Abyss shifting in its current form is a sudden transition from area to area; I think this would be much more interesting as sort of a reverse-banishment: instead of sticking abyss into the current level, stick what you can currently see into abyss, permuting it slightly. [Additionally, this is a fun way to look at banishment, in my opinion: when banished, you are placed in the bit of your previous level that was in sight, but permuted a bit and colour-adjusted; add translocational clouds for flavour.] Alike banishment, again, stasis does not prevent this. Rather than triggering abyss shifts randomly, trigger them more rapidly when nearing something of importance (and tell the game to remember to replace that thing similarly, so it doesn't end up making things hop to completely different areas once you near them). Other abyss effects should trigger more rapidly near exits and the rune, too; perhaps also increase difficulty near the rune, to make it feel more genuinely challenging and rewarding [perhaps give a message once difficulty has been noticeably upped, so new players don't take it for coincidence, and know to flee]. Keeping bits of the previous abyss around also eliminates the frustrating problem of nearing a rune or exit and getting teleported away.

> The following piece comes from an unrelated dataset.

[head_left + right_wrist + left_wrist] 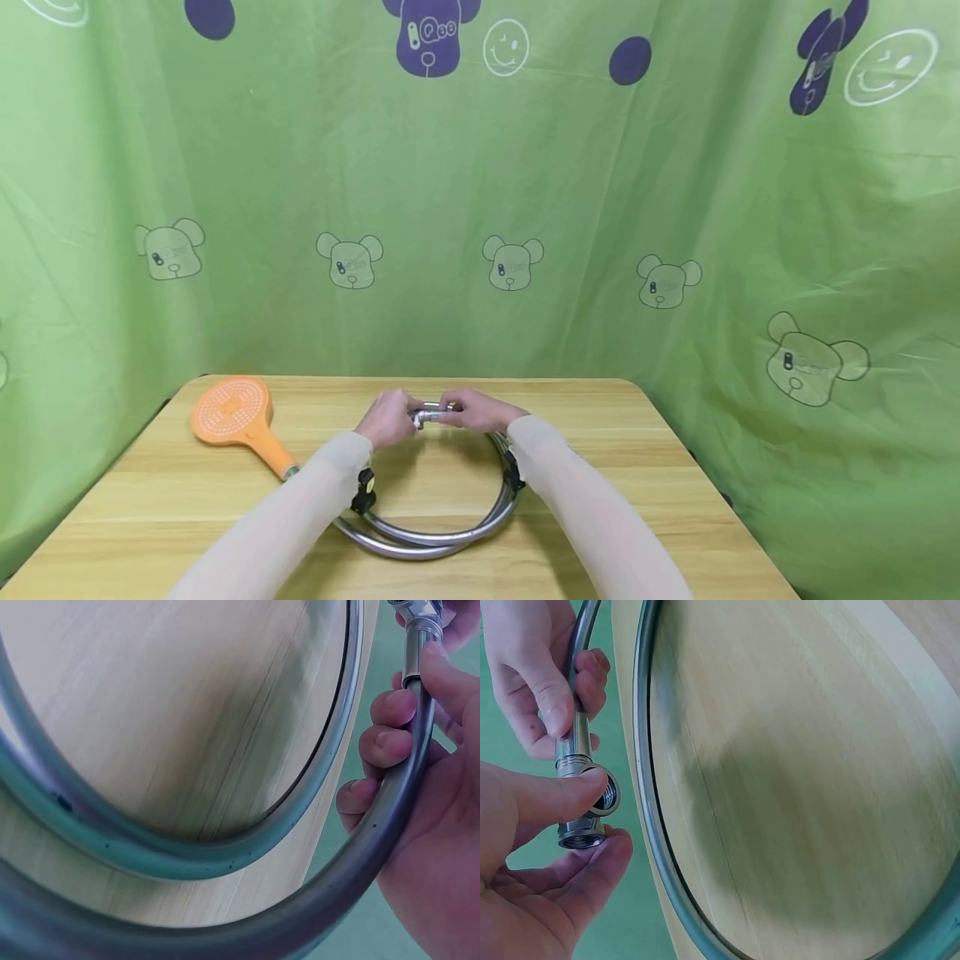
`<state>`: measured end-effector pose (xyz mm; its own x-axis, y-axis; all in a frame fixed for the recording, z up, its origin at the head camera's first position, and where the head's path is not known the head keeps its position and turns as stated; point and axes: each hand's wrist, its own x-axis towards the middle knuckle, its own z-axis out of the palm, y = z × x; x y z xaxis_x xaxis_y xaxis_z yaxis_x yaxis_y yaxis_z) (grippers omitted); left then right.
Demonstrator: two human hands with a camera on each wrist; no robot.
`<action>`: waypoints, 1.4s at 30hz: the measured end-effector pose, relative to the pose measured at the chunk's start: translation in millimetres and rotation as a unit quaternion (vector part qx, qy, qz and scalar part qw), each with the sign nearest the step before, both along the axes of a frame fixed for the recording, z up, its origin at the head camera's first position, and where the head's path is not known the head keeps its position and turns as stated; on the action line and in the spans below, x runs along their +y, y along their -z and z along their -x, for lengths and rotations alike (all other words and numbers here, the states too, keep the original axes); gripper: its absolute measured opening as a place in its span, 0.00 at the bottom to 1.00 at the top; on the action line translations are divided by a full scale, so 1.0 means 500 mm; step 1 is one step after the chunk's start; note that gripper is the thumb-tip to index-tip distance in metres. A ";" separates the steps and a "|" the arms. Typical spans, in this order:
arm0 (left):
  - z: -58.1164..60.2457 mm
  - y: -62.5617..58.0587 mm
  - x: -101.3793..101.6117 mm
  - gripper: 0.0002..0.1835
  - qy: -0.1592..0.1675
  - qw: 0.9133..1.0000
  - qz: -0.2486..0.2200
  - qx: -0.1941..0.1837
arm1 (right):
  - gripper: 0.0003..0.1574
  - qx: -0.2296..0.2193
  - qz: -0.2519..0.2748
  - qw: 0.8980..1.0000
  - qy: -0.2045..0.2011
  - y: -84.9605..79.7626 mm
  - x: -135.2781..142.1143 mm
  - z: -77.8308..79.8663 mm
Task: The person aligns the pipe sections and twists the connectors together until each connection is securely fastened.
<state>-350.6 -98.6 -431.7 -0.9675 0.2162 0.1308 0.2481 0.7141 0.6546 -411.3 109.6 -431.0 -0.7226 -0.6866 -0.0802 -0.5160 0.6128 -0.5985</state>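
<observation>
A chrome tee-shaped fitting (583, 823) with open threaded ends sits between the thumb and fingers of my left hand (390, 417). My right hand (478, 411) grips the metal shower hose (375, 844) just behind its end, fingers wrapped round it and thumb along the silver end sleeve (574, 739). That sleeve is in line with the fitting and meets it at a threaded collar. The hose loops down over the table below both hands. At the left lies an orange shower head (231, 410), its handle end by the hose and partly behind my left sleeve.
The wooden table (187, 517) carries the shower head and the hose coil. A green curtain (450, 333) with bear prints hangs behind the table and along its sides. Each wrist wears a black camera mount (363, 492).
</observation>
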 end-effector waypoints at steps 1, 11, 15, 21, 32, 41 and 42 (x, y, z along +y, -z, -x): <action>0.000 0.001 0.000 0.24 0.000 1.000 -0.001 0.001 | 0.19 -0.001 -0.004 1.000 0.000 0.000 0.000 0.001; 0.002 0.006 0.006 0.26 -0.003 1.000 -0.004 -0.005 | 0.21 -0.031 0.017 0.999 0.027 0.001 0.002 -0.010; 0.002 0.004 0.004 0.26 -0.005 1.000 -0.004 -0.003 | 0.12 -0.025 0.032 0.999 0.015 -0.001 0.003 -0.012; 0.002 0.002 0.004 0.27 -0.009 1.000 -0.013 -0.017 | 0.15 -0.012 0.015 1.000 0.003 -0.005 0.003 -0.005; 0.003 -0.002 0.005 0.25 -0.005 1.000 -0.008 -0.020 | 0.17 -0.038 0.028 0.999 0.008 -0.009 0.003 -0.009; 0.005 -0.005 0.002 0.25 0.004 1.000 -0.017 -0.014 | 0.07 -0.019 0.036 0.999 -0.001 -0.014 0.007 -0.011; 0.005 -0.004 0.001 0.25 0.005 1.000 -0.020 -0.013 | 0.08 -0.018 0.035 0.999 -0.001 -0.014 0.008 -0.011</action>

The abyss isn't just for you.

Putting banished uniques in the abyss is a nice touch, and I think this can be extended to allow for new arrivals in abyss. Say, occasionally a –screaming, if applicable– monster appears near you, from a tear in reality, wreathed in clouds of translocational energy. If the new banishment idea is implemented as well, perhaps also change the area around the monster such as to look like it was ripped from somewhere else. Perhaps weight this to happen away from exits and the rune.

While I'm not convinced about the other points, this one is great. But it shouldn't happen very oten. — b0rsuk 2010-08-20 12:02

The tedium problem

Abyss has a fundamental problem: the entire challenge is leaving it. This means that if a player decides the Abyss is boring, they're stuck with finishing it anyway. This is compounded by the fact that the Abyss is completely and utterly nonthreatening to lots of characters. Labyrinths and Pandemonium have a similar issue, but those are only entered voluntarily, so at least you can decide not to visit them at all, even if it is almost always suboptimal to skip a labyrinth. There are branches like Swamp that many people do not enjoy, but they can (and do) just skip them. I don't really know what can be done about this directly, but this issue is basically what drives every other suggestion here. — minmay 2011-04-26 17:09

It seems like the best solution is to make the Abyss less boring. — pepperfez 2011-05-22 22:33

Interface screws

Why does the Abyss have maprot? — minmay 2011-04-26 17:09

Looking into it, it seems the major problems with mapping Abyss are that it interacts poorly with teleporting (you shouldn't know where you teleported to in relation to where you were) and that the map would get very large. The first can be fixed with two simple changes to teleport, which in my opinion are good ideas regardless:

  • First, make blinking in the Abyss do an actual blink (always within LOS) instead of a teleport.
  • Make teleporting in the Abyss always generate a new Abyss area, instead of only sometimes.

Then we have map size to deal with. This one is more difficult. Just letting the map get very large and having the player scroll through it isn't so bad, since Abyss will shift eventually. Maybe make shifts much more frequent to help with that.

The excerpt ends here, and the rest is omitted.